Board authorizes district to study state plan
Hamilton School Board members authorized the superintendent to sign a memorandum of understanding that could lead to the district’s participation in Wisconsin’s application for Race to the Top federal funds.
Wisconsin Governor Jim Doyle and State Superintendent Tony Evers wrote to school districts in December asking them to sign the document by Jan. 13 so that the state’s request to the U.S. Department of Education could be funded. Federal guidelines require that only school districts that agree to implementation of the state plan will be eligible for funding if it is approved.
The difficulty for school officials is that they have not seen the state’s application and are not certain whether the additional federal funding will cover the costs of added responsibilities outlined in the memorandum. For this reason, if the state plan is approved for federal funding, local school districts will have 90 days to reconsider participation. If a school district withdraws from the agreement, it will forego its local award and participation in the Race to the Top program without penalty.
A draft of the state application was expected to be posted to the Wisconsin Department of Public Instruction Web site in late December, but it has been delayed.
Gerald Schmitz was the only School Board member who voted against authorization.
“I am troubled by this,” said Schmitz. “We are being asked to sign something that we do not have before us in writing.”
Schmitz also questioned the distribution of funds to individual school districts.
Apportionment to schools would be based on the federal Title I formula designed to support communities that have greater levels of poverty. If the state is awarded $250 million in federal funding, for example, Milwaukee Public Schools would receive more than $52 million, Racine nearly $4.5 million and Madison $4.3 million, according to the letter from Doyle and Evers.
Hamilton, a K-12 district that serves more than 4,500 students in seven schools, is expected to receive $81,460 while small K-8 schools, such as Fox Point with some 750 students and Merton at about 950 students, would each receive more than $66,000.
School Board member Deborah Briggs and James Long said they would vote in favor of authorization because the district could opt out of the plan later.
“I am comfortable with this motion because it will allow Dr. Cooke to study the implications,” Long said.
In signing the agreement, school districts indicate that they will implement the state’s plan which includes initiatives regarding:
• standards and assessment,
• data systems,
• effective teachers and principals,
• turning around struggling schools, and
• science technology, engineering and mathematics opportunities.
Woodside presents site plan
Woodside Principal James Edmond, Jr., and Associate Principal Tara Villalobos updated the School Board on their school’s site plan progress.

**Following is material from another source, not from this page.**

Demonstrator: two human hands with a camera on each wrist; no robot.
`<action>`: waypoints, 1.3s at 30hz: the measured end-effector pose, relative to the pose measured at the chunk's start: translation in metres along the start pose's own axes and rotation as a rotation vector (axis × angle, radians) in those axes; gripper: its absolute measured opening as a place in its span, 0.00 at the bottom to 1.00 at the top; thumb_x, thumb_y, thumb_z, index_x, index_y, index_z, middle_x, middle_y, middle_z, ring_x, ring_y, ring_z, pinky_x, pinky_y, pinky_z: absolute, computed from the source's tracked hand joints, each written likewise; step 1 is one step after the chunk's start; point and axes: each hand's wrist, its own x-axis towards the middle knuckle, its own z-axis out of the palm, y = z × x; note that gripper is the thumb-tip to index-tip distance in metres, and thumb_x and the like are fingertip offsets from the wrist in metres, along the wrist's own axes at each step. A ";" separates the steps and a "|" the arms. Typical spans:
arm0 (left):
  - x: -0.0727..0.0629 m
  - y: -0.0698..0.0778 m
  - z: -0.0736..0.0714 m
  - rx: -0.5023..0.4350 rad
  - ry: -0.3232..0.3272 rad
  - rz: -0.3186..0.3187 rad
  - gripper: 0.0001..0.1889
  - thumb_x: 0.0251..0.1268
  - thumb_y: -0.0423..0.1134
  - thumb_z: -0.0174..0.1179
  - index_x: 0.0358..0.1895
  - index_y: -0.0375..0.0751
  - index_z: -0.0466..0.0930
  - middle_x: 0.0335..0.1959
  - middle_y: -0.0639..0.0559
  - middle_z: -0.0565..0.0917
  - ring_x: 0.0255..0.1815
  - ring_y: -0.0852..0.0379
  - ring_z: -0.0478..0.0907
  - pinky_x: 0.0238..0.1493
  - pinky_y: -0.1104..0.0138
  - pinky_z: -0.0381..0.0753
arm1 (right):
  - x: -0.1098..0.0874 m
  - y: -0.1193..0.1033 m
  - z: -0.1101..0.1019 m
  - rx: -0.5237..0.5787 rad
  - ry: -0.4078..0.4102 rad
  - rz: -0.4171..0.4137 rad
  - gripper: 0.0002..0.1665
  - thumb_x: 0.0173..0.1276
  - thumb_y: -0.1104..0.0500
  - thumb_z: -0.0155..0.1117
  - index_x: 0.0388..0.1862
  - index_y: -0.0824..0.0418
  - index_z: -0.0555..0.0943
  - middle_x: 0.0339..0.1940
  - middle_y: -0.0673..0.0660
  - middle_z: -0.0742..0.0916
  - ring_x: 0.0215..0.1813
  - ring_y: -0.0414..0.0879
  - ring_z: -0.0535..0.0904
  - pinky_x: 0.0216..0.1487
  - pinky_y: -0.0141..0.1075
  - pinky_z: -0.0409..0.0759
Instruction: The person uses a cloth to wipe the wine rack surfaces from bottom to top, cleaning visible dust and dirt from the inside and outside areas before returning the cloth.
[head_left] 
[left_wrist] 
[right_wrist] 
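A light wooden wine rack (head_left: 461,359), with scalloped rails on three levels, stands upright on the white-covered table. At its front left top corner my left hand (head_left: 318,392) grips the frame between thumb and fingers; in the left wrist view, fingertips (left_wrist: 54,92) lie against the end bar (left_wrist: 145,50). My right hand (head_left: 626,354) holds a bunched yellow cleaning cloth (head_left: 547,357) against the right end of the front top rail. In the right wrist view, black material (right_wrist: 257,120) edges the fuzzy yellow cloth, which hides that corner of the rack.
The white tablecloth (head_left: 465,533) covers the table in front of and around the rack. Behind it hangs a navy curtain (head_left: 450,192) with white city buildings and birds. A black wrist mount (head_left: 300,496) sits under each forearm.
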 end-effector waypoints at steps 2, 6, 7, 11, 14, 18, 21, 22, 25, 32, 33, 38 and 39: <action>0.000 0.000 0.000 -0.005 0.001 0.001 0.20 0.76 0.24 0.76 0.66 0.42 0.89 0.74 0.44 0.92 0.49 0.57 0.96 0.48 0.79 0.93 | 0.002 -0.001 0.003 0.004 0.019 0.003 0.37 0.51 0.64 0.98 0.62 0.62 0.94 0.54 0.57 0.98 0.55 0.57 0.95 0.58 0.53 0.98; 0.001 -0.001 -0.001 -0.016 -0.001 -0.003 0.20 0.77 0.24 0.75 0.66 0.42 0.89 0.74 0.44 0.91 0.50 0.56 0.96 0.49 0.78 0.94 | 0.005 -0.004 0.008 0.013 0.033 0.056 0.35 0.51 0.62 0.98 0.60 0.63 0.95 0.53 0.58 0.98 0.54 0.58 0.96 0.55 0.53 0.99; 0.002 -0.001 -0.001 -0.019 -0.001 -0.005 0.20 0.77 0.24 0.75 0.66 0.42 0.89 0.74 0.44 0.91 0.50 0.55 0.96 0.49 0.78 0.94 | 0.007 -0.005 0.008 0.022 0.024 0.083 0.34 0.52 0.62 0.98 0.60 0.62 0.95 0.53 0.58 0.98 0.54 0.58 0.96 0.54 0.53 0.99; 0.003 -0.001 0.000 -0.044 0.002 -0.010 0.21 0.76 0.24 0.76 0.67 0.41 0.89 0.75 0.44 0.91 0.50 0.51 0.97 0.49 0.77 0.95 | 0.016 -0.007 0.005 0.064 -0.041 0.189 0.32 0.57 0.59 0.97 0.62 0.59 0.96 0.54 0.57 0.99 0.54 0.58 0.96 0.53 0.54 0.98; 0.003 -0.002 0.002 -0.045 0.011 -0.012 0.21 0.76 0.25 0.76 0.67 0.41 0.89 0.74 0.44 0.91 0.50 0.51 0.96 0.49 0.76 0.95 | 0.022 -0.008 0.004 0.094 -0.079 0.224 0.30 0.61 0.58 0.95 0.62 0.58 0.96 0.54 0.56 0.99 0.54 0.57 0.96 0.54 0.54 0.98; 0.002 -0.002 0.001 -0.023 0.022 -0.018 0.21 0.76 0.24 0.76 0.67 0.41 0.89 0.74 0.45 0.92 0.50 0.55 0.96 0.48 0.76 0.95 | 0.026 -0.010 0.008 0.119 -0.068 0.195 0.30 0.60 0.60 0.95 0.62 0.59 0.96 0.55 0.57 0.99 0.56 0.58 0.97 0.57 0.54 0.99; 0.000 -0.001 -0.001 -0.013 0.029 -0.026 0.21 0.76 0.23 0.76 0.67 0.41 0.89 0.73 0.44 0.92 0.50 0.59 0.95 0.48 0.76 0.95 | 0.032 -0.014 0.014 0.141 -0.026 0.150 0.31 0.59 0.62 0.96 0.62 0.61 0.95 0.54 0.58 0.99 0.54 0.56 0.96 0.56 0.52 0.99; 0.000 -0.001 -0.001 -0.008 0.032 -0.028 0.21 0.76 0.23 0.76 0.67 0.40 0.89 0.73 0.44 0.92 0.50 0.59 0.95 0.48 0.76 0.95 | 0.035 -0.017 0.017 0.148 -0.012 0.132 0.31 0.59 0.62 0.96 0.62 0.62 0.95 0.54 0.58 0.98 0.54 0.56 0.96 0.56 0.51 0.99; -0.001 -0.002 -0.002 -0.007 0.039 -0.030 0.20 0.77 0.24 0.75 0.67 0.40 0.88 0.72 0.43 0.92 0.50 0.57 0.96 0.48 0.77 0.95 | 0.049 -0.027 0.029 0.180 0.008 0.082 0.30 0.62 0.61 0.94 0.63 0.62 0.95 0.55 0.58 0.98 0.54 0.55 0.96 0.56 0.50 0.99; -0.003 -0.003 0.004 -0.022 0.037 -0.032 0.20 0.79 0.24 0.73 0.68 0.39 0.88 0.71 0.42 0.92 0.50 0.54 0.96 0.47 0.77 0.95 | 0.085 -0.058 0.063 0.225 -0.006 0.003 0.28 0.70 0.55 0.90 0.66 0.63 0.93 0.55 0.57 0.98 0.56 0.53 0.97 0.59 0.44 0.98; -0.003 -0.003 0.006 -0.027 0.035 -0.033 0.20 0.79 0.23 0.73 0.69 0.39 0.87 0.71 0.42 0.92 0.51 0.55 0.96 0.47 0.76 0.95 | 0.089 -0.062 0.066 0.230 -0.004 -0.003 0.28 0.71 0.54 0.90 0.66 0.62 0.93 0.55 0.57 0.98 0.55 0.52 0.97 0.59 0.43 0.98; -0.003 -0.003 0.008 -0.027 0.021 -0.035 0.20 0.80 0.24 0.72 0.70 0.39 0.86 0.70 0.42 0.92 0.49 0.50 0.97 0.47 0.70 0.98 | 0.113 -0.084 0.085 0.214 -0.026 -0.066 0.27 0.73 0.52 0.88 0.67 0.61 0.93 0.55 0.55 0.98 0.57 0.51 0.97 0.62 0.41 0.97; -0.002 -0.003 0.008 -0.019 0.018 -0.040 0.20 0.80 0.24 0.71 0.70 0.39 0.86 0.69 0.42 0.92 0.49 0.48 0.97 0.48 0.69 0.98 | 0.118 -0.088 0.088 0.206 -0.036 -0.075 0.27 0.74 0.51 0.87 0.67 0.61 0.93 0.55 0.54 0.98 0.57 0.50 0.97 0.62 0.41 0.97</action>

Two tactics indicate that students will:
• experience social and emotional growth leading to academic success through the strong and nurturing relationship established among all students, staff and families; and
• demonstrate confidence and academic success when they engage in classroom instruction based on best practice; students who continue to struggle will achieve success through differentiated instruction and intervention to meet their individual needs in mathematics and literacy.
Edmond and Villalobos presented detailed information about student achievement and new programs that support Woodside students, such as the Green and Health School initiative, Amazing American posters and contest, Shout Out recognition, Responsive Classroom Morning Meetings and school bus seating and positive behavior system.
School Board members were impressed and expressed appreciation to Woodside staff members for their accomplishments.
“You are setting the bar at a different place,” said Lynn Kristensen. “You should be very proud of what you are doing.”
Future steps include revisiting the school’s vision, reviewing the classroom placement system, ensuring curricular and instructional consistency across grade levels, implementing the Positive Behavioral Interventions and Supports program, continuing to develop existing initiatives to increase school-community participation and aligning activities to support the district strategic plan.
Three to run for School Board
In the Superintendent’s Report, Kathleen Cooke, Ph.D., reported that the two incumbents whose positions are up for re-election this spring have filed papers to run for the School Board for another term. Gabe Kolesari, whose position is designated from the Village of Sussex, and Gerald Schmitz, who serves an at-large position, filed papers to run again.
Schmitz will be challenged by Ron Fricke for the at-large seat. A primary election will not be necessary. The general election will be April 6, and successful candidates will take office April 26.